WHAT TO DO: Go through the listing below and return each line that includes "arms".

DATA BLOCK:

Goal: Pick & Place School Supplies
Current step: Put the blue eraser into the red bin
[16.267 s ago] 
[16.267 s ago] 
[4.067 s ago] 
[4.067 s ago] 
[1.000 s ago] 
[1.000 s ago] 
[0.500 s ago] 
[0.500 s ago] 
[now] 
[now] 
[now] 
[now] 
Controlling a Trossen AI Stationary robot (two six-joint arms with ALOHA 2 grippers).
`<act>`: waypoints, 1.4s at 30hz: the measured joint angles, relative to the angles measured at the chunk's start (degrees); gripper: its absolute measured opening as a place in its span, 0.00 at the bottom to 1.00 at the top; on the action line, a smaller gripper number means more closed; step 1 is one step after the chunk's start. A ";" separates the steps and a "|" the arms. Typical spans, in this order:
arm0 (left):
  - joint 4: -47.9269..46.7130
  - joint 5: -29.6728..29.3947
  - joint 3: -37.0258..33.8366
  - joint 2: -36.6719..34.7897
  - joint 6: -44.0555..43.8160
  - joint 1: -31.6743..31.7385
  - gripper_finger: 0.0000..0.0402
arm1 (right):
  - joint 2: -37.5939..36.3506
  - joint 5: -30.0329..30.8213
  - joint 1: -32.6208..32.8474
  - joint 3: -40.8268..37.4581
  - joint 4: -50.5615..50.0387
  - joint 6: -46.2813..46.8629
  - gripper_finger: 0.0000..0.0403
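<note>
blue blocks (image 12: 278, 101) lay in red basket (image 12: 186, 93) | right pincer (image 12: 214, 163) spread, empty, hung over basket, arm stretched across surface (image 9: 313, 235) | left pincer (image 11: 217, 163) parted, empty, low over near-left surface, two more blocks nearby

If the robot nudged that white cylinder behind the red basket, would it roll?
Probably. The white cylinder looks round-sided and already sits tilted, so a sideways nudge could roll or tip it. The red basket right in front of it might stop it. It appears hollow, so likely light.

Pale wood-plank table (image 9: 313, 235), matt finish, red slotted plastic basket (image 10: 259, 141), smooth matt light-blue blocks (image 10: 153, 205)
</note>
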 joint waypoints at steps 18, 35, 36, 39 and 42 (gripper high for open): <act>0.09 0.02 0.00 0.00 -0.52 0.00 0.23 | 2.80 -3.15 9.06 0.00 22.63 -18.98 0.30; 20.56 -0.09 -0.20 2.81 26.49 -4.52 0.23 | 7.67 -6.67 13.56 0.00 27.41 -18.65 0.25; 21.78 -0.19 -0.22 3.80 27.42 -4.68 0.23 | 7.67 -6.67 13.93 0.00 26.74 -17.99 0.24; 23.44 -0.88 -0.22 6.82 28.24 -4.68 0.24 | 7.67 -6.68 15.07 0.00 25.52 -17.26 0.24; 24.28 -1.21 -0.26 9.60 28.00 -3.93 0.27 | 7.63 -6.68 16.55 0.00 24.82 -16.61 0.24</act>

EXPECTED OUTPUT:
Controlling a Trossen AI Stationary robot (two six-joint arms with ALOHA 2 grippers).
`<act>`: waypoints, 1.4s at 30hz: the measured joint angles, relative to the angles measured at the chunk's start (degrees); gripper: its absolute measured opening as a place in its span, 0.00 at the bottom to 1.00 at the top; on the action line, a smaller gripper number means more closed; step 1 is one step after the chunk's start. A ";" separates the steps and a "|" the arms. Typical spans, in this order:

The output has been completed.